A hair follicle drug test analyzes a small sample of hair to detect the presence of substances used over a significant period. Unlike urine or saliva tests, which primarily detect very recent substance use, this test provides a historical record of consumption. The testing procedure typically involves collecting about 100 milligrams of hair, cut close to the scalp. It is frequently utilized in professional settings for pre-employment screening, random employee testing, and various legal or forensic contexts. This method offers a long-term detection window.
How Drug Metabolites Enter Hair
After a substance is consumed, the body processes it into drug metabolites. These compounds circulate throughout the body via the bloodstream, which feeds the hair papilla at the base of the hair follicle. As a hair strand forms and grows beneath the scalp, the drug and its metabolites from the blood are incorporated directly into the structure of the hair shaft.
Compounds can also enter the hair from the surrounding skin. Substances and their metabolites present in sweat and sebum (skin oil) are deposited onto and absorbed into the hair strand as it emerges from the skin’s surface. This mechanism traps the drug compounds within the hard keratin matrix of the hair, creating a permanent record of past substance use.

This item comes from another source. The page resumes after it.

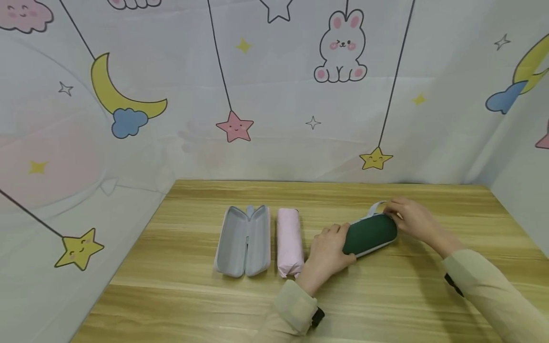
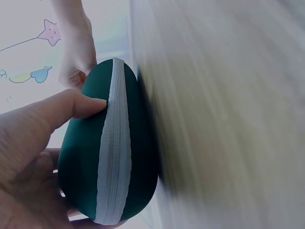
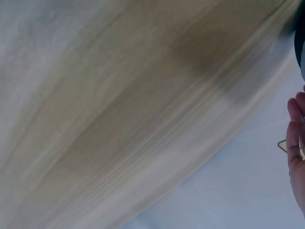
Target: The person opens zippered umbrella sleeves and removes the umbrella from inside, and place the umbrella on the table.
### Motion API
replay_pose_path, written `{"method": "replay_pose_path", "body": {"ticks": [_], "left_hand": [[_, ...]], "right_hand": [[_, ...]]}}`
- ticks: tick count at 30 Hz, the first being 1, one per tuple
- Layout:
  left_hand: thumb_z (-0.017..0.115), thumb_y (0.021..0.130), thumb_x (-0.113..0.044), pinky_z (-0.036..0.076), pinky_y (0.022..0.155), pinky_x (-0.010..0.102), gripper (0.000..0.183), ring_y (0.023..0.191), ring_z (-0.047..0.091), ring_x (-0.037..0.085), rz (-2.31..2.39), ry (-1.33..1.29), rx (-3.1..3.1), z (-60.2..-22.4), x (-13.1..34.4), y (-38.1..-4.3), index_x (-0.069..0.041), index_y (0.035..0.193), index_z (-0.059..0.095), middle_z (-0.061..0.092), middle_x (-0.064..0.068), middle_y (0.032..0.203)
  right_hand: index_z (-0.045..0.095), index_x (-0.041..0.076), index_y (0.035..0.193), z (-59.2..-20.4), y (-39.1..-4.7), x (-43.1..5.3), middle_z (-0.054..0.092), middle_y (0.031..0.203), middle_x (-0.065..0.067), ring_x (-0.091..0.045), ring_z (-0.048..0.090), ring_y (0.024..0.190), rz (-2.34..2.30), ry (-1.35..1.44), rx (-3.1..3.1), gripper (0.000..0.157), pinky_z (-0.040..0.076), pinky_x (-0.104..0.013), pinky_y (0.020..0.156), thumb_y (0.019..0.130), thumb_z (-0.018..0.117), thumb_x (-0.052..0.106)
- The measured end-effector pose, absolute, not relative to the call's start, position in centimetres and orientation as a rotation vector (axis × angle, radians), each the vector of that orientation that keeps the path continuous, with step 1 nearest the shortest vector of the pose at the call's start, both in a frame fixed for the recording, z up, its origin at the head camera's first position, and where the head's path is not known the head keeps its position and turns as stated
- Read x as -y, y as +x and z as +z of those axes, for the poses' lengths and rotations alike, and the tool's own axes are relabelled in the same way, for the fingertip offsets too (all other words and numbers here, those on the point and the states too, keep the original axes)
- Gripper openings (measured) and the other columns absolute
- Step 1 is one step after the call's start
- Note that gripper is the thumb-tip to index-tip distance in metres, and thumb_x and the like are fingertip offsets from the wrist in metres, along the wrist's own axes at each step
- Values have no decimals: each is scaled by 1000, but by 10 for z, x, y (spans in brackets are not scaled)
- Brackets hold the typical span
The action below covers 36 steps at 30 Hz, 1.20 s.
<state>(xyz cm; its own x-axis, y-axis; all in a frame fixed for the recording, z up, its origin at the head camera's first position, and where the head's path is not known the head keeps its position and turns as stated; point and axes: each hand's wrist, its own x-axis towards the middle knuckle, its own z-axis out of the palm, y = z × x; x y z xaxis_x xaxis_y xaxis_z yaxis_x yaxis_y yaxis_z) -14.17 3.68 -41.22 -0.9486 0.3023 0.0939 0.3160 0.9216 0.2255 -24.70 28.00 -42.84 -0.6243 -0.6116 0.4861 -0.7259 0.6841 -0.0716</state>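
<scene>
A dark green pencil case (image 1: 370, 234) with a pale zip lies at a slant on the table. My left hand (image 1: 328, 250) grips its near left end; in the left wrist view the thumb (image 2: 83, 106) presses beside the pale zip (image 2: 115, 143), which looks closed along the visible side. At the case's far right end, the curled fingers of my right hand (image 1: 409, 216) pinch its upper edge, beside a light loop strap (image 1: 375, 207). The exact part between those fingertips is hidden. Only the edge of the right hand (image 3: 296, 148) shows in the right wrist view.
Left of the hands, an opened case with a grey lining (image 1: 231, 243) lies on the wooden table (image 1: 180, 305). A pink wrapped roll-shaped bundle (image 1: 289, 240) sits between it and my left hand. A printed cloth (image 1: 279, 157) hangs behind the table.
</scene>
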Motion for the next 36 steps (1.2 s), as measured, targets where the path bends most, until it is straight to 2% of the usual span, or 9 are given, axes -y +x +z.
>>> {"method": "replay_pose_path", "body": {"ticks": [15,22,31,36], "left_hand": [[71,81,-46,54,80,31,65,103,66,19,-348,-470,2982,-414,-39,-139,-17,136,52,64,0,124],[69,81,-47,55,76,30,64,98,68,19,-343,-446,2994,-414,-37,-140,-14,134,54,65,2,122],[68,82,-47,54,72,30,63,94,68,20,-325,-462,3001,-413,-38,-142,-13,133,54,66,3,119],[68,82,-47,53,70,31,62,91,69,20,-326,-447,2997,-415,-39,-140,-13,131,56,68,3,115]], "right_hand": [[69,6,80,-428,-239,-283,66,79,-7,-24,63,74,439,910,2594,14,52,-43,68,78,68,-7],[70,7,77,-434,-232,-289,65,76,-7,-22,63,70,481,838,2612,14,50,-38,61,77,68,-7],[70,6,79,-431,-223,-289,67,78,-7,-21,62,70,517,735,2698,14,50,-41,65,79,62,-5],[70,4,79,-432,-217,-287,64,73,-5,-15,53,63,505,697,2714,10,44,-32,59,79,62,-3]]}}
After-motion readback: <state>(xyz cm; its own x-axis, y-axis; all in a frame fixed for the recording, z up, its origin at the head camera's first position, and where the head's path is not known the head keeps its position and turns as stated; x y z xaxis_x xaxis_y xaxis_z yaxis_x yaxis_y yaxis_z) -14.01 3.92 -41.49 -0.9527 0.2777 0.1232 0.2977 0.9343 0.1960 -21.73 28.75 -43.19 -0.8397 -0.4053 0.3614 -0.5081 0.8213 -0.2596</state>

The Standard Panel of Detectable Substances
The most common screening method is the standard five-panel hair test, which looks for evidence of the most frequently misused classes of substances. Laboratories typically analyze for compounds and their corresponding metabolites, which confirm the substance was ingested and processed by the body. These five categories form the foundation of most hair follicle drug testing protocols.
Cocaine
Testing looks for the parent drug and its primary metabolite, benzoylecgonine. The presence of this metabolite helps distinguish active use from simple external exposure.
Amphetamines
This category includes methamphetamine, amphetamine itself, and substituted amphetamines such as methylenedioxymethamphetamine (MDMA), commonly known as ecstasy.
Opiates
The standard panel focuses on naturally occurring compounds like morphine and codeine. It also screens for 6-monoacetylmorphine (6-MAM), the unique metabolite of heroin, confirming its use.
Phencyclidine (PCP)
Detection is usually based on the parent drug compound rather than a specific metabolite.
Marijuana
The test specifically targets the inactive metabolite Carboxy-THC (THC-COOH). Focusing on this metabolite helps differentiate active use from passive exposure to secondhand smoke.
Laboratories can offer expanded panels that include other substances like oxycodones, benzodiazepines, barbiturates, and synthetic opioids like fentanyl, depending on the requirements of the requesting entity.
Factors Influencing Detection Time
Hair follicle tests are valued for their broad detection window, which is directly related to the average human hair growth rate. Head hair typically grows at a rate of approximately 0.5 inches (1.3 centimeters) per month. For a standard test, a laboratory analyzes the 1.5 inches of hair closest to the scalp, which corresponds to roughly 90 days of substance use history.
Substances do not appear in the hair immediately following consumption. A lag time of approximately seven to ten days exists before the hair containing the embedded compounds grows above the scalp where it can be collected. This means a hair test is ineffective at detecting very recent substance use that occurred within the past week.
The 90-day window is an approximation, as individual hair growth rates can vary. If head hair is unavailable, body hair can be collected as an alternative. Body hair grows more slowly and has a longer resting phase, meaning a sample can reflect a longer, less precise history of use, sometimes extending the detection window up to a year.
Limitations and Accuracy of Hair Follicle Testing
Hair follicle testing has specific limitations that can affect results. One major challenge is the potential for external contamination, where drug residue from the environment, such as secondhand smoke, can adhere to the hair shaft. To address this, laboratories employ extensive washing procedures on the sample before analysis and look for the presence of metabolites, which are only formed inside the body.
The use of cosmetic treatments like bleaching, dyeing, or perming can also influence the concentration of substances in the hair. These chemical processes can damage the hair shaft, which may cause a reduction in the concentration of drug compounds, although they rarely eliminate them entirely. Simple washing or the use of specialized shampoos is generally ineffective at removing the compounds incorporated into the hair’s internal structure.
Furthermore, the natural color of a person’s hair can affect how certain drugs bind to the hair shaft. Some substances, including cocaine and various opiates, have a higher affinity for melanin, the pigment that gives hair its color. This phenomenon can result in higher concentrations of the drug being detected in darker hair compared to lighter hair, even with the same level of substance use.